Dave Mark - President and Lead Designer of Intrinsic Algorithm LLC
Professional consultant on game AI, mathematical modeling, simulation modeling
Co-founder and 10 year advisor of the GDC AI Summit
Author of the book, Behavioral Mathematics for Game AI
Blogs I write:
IA News - What's happening at IA | IA on AI - AI news and notes | Post-Play'em - Observations on AI of games I play
"Reducing the world to mathematical equations!"
Alternately if a training set isnt used (or is partially used as a starting point), then you need some mechanism that tells the system whether the response was good or bad. That can be very hard -- especially with temporal cases where something that happened a while back was the key factor leading to the situation resolution and the result being judged.
The other part of NN that is often overlooked is how those simple inputs into that NN mathematical model get generated in the first place. The game situation has to be interpretted and reduced to these numeric inputs. In a complex game situation that is usually quite difficult to do correctly. The situation has to be summerized and factored, and the mechanism itself to find good factor generalizations usually requires alot of manual creations and proving to match the game mechanics (and likely the specific scenarios).

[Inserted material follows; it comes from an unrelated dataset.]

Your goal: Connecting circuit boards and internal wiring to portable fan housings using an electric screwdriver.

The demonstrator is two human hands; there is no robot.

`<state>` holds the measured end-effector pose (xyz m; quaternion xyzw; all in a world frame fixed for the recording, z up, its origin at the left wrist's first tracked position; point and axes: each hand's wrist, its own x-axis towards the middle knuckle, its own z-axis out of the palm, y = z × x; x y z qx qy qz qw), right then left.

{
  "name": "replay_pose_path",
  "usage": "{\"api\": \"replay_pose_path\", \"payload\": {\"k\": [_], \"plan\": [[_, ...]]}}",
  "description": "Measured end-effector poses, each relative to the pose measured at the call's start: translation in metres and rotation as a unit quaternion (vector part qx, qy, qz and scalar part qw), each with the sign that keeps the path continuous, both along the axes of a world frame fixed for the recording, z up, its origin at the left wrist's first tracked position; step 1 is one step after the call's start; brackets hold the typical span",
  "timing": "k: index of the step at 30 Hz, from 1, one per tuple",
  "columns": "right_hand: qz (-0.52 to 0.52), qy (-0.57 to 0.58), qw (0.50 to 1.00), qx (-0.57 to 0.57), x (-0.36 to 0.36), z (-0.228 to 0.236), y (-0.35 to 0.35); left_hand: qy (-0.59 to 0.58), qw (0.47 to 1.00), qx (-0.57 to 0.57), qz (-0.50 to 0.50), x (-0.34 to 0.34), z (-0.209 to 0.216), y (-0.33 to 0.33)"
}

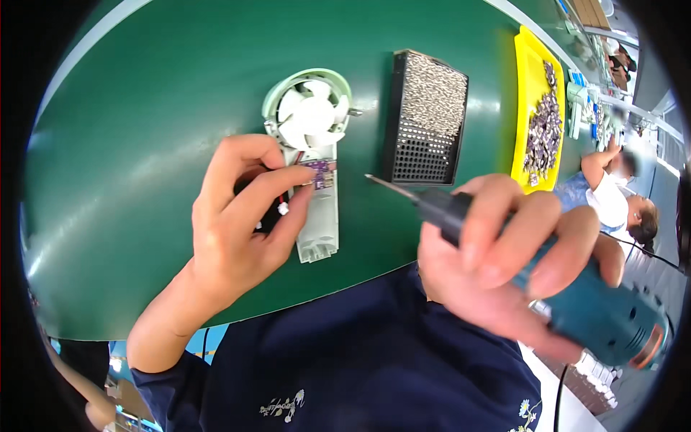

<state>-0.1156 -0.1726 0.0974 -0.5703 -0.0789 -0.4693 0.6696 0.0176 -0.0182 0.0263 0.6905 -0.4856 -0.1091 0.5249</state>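
A small hand fan with white blades and a pale green ring lies on the green table, its opened handle pointing toward me. My left hand is closed, with fingertips pinching a small purple circuit board against the upper part of the handle. Beneath those fingers is a dark object, mostly hidden, beside a red wire and a white connector. My right hand is wrapped round a teal electric screwdriver. Its thin bit points left toward the handle, apart from it.
Right of the fan stands a black perforated screw tray with many small metal screws in its far part. Beyond it, a yellow tray holds a heap of small purple boards. Other people sit farther right.
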Motion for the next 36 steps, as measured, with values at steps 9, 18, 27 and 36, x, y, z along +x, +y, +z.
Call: {"api": "replay_pose_path", "payload": {"k": [9, 18, 27, 36], "plan": [[0.064, 0.052, 0.996, -0.044, 0.017, -0.013, 0.018, 0.01, 1.0, -0.029, 0.006, 0.0, -0.009, 0.002], [0.089, 0.079, 0.99, -0.074, 0.021, -0.018, 0.023, 0.028, 0.999, -0.018, 0.003, 0.0, -0.008, 0.007], [0.101, 0.053, 0.993, -0.019, 0.022, -0.014, 0.022, 0.023, 0.998, -0.053, -0.009, 0.0, -0.009, 0.0], [-0.377, 0.545, 0.748, -0.003, -0.1, -0.036, -0.1, 0.084, 0.996, 0.001, -0.007, 0.0, -0.008, 0.006]]}}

You suddenly find (as you will in real AI) that the program mechanism is less than 10% of the effort and the other 90% is the development of the domain specific logic data. Building a 'self learning'mechanism doesnt mean you can skip out on the subsequent guidance of the training. Creations of test scenarios (random doesnt work because real situations arent just an assemblage of random situational factors, instead are a cohesive pattern which has to be created somehow.
I think you would have a reasonably good result by scripting these behaviors manually. Then, if you really are dedicated in making these more complex, you could use a planning algorithm, able to infer consequences of its actions.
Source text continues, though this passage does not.